> EXERCISE DIRECTIONS: Reproduce the records below in full and without edits, omitting images.

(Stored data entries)
* * *

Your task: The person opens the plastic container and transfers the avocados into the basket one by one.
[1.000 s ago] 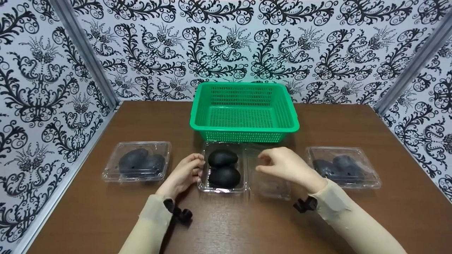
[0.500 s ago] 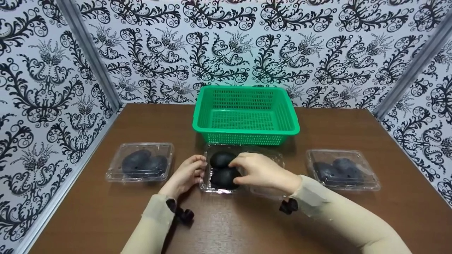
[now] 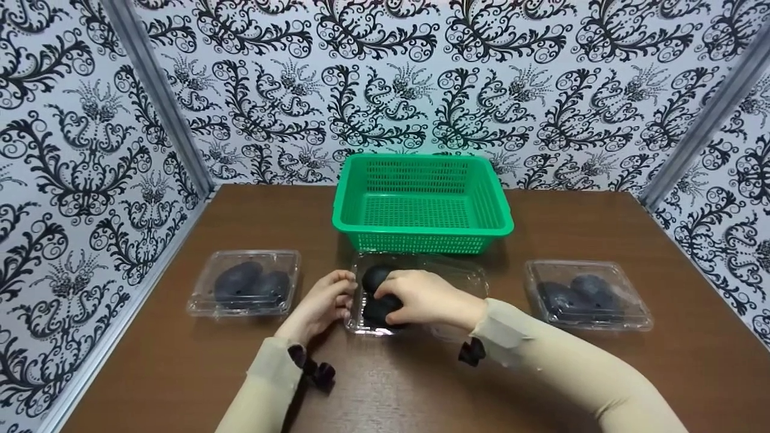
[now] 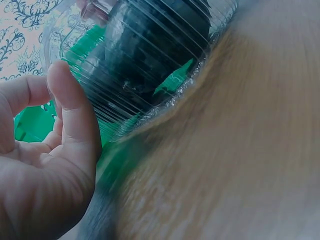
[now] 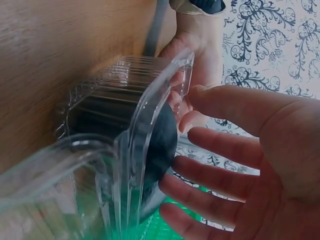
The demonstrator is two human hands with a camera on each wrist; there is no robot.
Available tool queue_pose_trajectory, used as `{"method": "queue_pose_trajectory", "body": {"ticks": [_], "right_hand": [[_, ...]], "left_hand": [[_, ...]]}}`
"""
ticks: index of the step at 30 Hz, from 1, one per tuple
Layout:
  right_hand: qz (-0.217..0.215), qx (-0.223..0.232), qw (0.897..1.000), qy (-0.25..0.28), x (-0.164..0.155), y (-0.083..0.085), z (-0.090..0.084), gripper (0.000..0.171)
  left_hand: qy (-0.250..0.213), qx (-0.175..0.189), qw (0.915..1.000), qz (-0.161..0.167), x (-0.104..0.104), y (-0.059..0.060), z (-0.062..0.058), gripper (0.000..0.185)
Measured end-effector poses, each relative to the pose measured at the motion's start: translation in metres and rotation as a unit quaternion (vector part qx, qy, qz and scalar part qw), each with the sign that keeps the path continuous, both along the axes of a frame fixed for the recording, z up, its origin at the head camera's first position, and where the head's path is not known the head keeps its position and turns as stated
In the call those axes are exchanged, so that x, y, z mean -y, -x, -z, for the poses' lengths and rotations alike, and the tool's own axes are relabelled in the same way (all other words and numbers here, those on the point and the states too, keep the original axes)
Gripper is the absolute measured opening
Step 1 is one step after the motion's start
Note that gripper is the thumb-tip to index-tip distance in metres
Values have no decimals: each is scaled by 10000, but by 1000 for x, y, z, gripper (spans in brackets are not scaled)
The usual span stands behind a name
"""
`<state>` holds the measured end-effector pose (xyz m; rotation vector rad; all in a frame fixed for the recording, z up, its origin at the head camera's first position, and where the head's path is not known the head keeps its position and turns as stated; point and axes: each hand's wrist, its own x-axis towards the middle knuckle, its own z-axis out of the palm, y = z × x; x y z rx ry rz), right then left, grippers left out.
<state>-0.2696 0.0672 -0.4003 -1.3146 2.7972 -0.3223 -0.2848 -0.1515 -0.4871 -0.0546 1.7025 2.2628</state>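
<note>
My right hand (image 3: pixel 421 299) curls its grip over the near dark fruit (image 3: pixel 378 310) in the open clear box (image 3: pixel 415 264); my left hand (image 3: pixel 325 302) rests with relaxed fingers against the box's side. Both fruits (image 3: pixel 374 278) still sit in it, and the green basket (image 3: pixel 421 228) just beyond my grip holds nothing yet. Closed boxes (image 3: pixel 243 284) flank my hands, left and right (image 3: pixel 586 294), unopened. Brown wooden worktop (image 3: pixel 180 373), patterned black-and-white walls (image 3: pixel 72 156) around.
</note>
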Motion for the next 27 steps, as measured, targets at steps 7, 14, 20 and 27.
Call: {"method": "queue_pose_trajectory", "body": {"ticks": [7,14,20,27], "right_hand": [[50,-67,9994,-335,7,2,4,39],[49,-61,9992,-397,10,5,7,42],[-50,-95,9994,-315,9,9,11,44],[-73,-71,9996,-257,11,11,15,47]], "left_hand": [[31,0,10000,-3,0,0,1,17],[55,-35,10000,-21,1,0,1,15],[175,-86,9998,-17,0,-1,0,16],[128,-77,9999,26,1,-1,-1,17]]}}
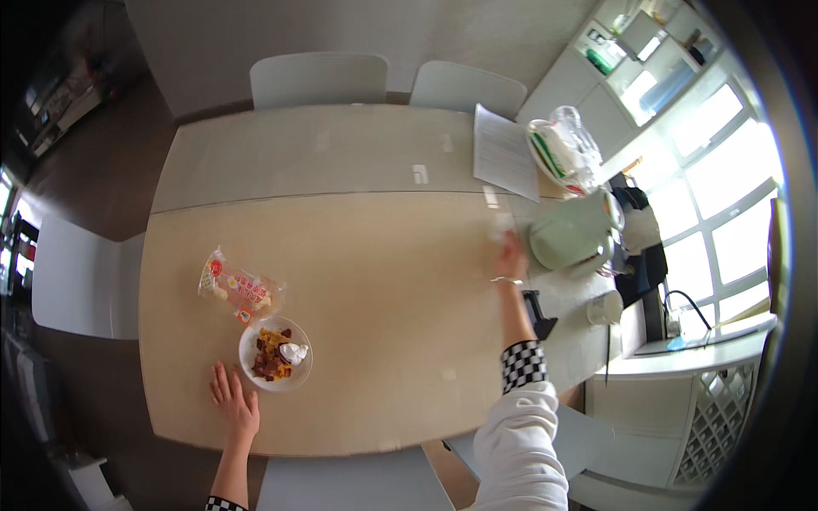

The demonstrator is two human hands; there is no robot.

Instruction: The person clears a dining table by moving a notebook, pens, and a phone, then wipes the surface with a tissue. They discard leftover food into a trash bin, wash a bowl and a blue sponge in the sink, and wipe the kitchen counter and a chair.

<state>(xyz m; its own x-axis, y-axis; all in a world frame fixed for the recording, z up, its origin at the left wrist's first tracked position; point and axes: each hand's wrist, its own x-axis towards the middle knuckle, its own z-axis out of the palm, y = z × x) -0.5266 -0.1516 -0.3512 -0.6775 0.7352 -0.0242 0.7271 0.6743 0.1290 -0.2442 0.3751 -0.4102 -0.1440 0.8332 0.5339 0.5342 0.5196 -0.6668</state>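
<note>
My left hand (234, 402) lies palm down on the wooden table with its fingers spread, holding nothing. Just right of its fingertips is a clear shallow bowl (305, 375) with orange and dark brown pieces (270, 364) and a crumpled white lump (294, 353) in it. Beyond the bowl lies a clear plastic food packet (239, 287) with red print and pale pieces inside. My right hand (513, 255) reaches out over the table's right side, left of a pale green kettle-like vessel (565, 235). It is blurred; a faint whitish patch shows at its fingertips, and whether it grips anything is unclear.
A black stand-like object (540, 314) lies beside my right forearm, with a white cup (604, 308) farther right. Printed sheets (505, 150) and a bowl of plastic packaging (565, 150) occupy the far right corner. Chairs (319, 80) surround the table (383, 306).
</note>
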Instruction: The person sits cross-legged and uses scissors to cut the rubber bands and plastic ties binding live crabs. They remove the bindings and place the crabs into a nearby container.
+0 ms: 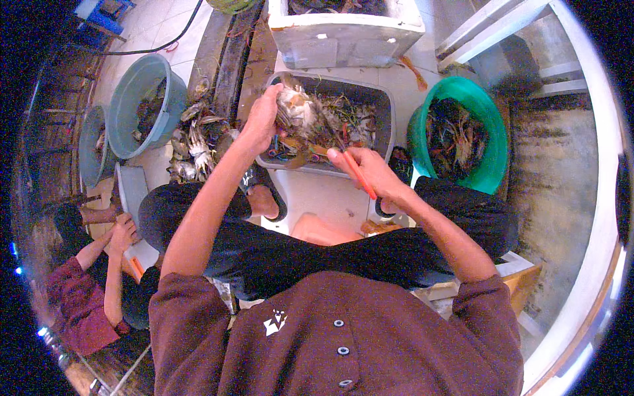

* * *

> ANSWER BELOW:
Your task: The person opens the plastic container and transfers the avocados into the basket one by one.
[1.000 s ago] 
[0.500 s ago] 
[now] 
[now] 
[now] 
The demonstrator is two human hands with a camera on each wrist; there is no robot.
Available tool queue_pose_trajectory, used as `{"method": "queue_pose_trajectory", "body": {"ticks": [_], "right_hand": [[_, ...]], "left_hand": [[_, ...]]}}`
"""
ticks: index of the step at 30 Hz, from 1, one per tuple
Layout:
  right_hand: qz (-0.217..0.215), qx (-0.223..0.232), qw (0.897..1.000), qy (-0.25..0.28), x (-0.164..0.155), y (-0.083..0.085), z (-0.090..0.084), gripper (0.000..0.171)
  left_hand: qy (-0.250..0.213), qx (-0.175..0.189), qw (0.915..1.000), qz (-0.161..0.167), x (-0.104..0.104), y (-0.059..0.060), z (-0.062..0.058), gripper (0.000..0.185)
Measured end-effector poses, each relative to the pose measured at the motion's start: translation in metres and rotation as a unit quaternion (vector part qx, qy, qz and scalar part qw), each with the sign that keeps the path continuous, both along the axes of a frame fixed for the recording, z up, its origin at the head camera's first position, and where the head's path is not known the head keeps its position and turns as stated
In the call those axes are exchanged, so that x, y, z mean -y, -x, -z, for the poses' lengths and rotations alike, and the tool's own axes are relabelled in the same way (all other words and numbers here, those on the point and the states too, keep the original axes)
Gripper is the absolute measured opening
Step 1 is one step after the motion's start
Note that gripper is the thumb-tip to index-tip distance in metres
Values have no decimals: each is scaled by 10000, but by 1000 for x, y, z, gripper (spans in brackets are not scaled)
The usual span stands behind a name
"""
`<state>` holds the measured end-effector pose (xyz m; rotation vector rad; all in a frame fixed for the recording, z up, its origin at the head camera's first position, and where the head's path is not known the head keeps its position and turns as stated; point and axes: each hand's wrist, its own x-axis towards the middle knuckle, its own z-axis out of the palm, y = z × x; x y z rx ry rz), right then left, grippers left out.
<state>-0.2696 0.0672 -0.4003 -1.3146 2.7972 -0.3223 -0.2848 -0.1515 -0.4871 -0.0546 1.7025 2.2628</state>
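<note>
My right hand (image 3: pixel 421 299) curls its grip over the near dark fruit (image 3: pixel 378 310) in the open clear box (image 3: pixel 415 264); my left hand (image 3: pixel 325 302) rests with relaxed fingers against the box's side. Both fruits (image 3: pixel 374 278) still sit in it, and the green basket (image 3: pixel 421 228) just beyond my grip holds nothing yet. Closed boxes (image 3: pixel 243 284) flank my hands, left and right (image 3: pixel 586 294), unopened. Brown wooden worktop (image 3: pixel 180 373), patterned black-and-white walls (image 3: pixel 72 156) around.
</note>
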Motion for the next 27 steps, as measured, targets at steps 7, 14, 20 and 27.
Call: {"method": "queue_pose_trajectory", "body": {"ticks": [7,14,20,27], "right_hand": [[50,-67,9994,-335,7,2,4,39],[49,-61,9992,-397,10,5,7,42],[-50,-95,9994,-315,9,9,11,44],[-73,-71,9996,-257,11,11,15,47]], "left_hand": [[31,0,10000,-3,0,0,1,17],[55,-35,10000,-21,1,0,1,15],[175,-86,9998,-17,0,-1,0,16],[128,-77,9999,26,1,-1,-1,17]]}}

The demonstrator is two human hands; there is no robot.

Instruction: The person clears a dining table by moving a notebook, pens, and a phone, then wipes the surface with a tissue. They discard leftover food into a trash bin, wash a bowl and a blue sponge in the sink, and wipe the kitchen counter and a chair.

<state>(xyz m; its own x-axis, y-axis; all in a world frame fixed for the recording, z up, its origin at the left wrist's first tracked position; point and axes: each hand's wrist, its own x-axis towards the middle knuckle, its own z-axis out of the palm, y = z × x) -0.5266 -0.1516 -0.3512 -0.6775 0.7352 -0.0242 0.7271 0.6743 0.1290 -0.2442 0.3751 -0.4102 -0.1440 0.8332 0.5339 0.5342 0.5196 -0.6668</state>
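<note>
My left hand (234, 402) lies palm down on the wooden table with its fingers spread, holding nothing. Just right of its fingertips is a clear shallow bowl (305, 375) with orange and dark brown pieces (270, 364) and a crumpled white lump (294, 353) in it. Beyond the bowl lies a clear plastic food packet (239, 287) with red print and pale pieces inside. My right hand (513, 255) reaches out over the table's right side, left of a pale green kettle-like vessel (565, 235). It is blurred; a faint whitish patch shows at its fingertips, and whether it grips anything is unclear.
A black stand-like object (540, 314) lies beside my right forearm, with a white cup (604, 308) farther right. Printed sheets (505, 150) and a bowl of plastic packaging (565, 150) occupy the far right corner. Chairs (319, 80) surround the table (383, 306).
</note>
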Instruction: The person sits cross-legged and uses scissors to cut the rubber bands and plastic ties binding live crabs. They remove the bindings and place the crabs into a nearby container.
+0 ms: 

The given output is complete.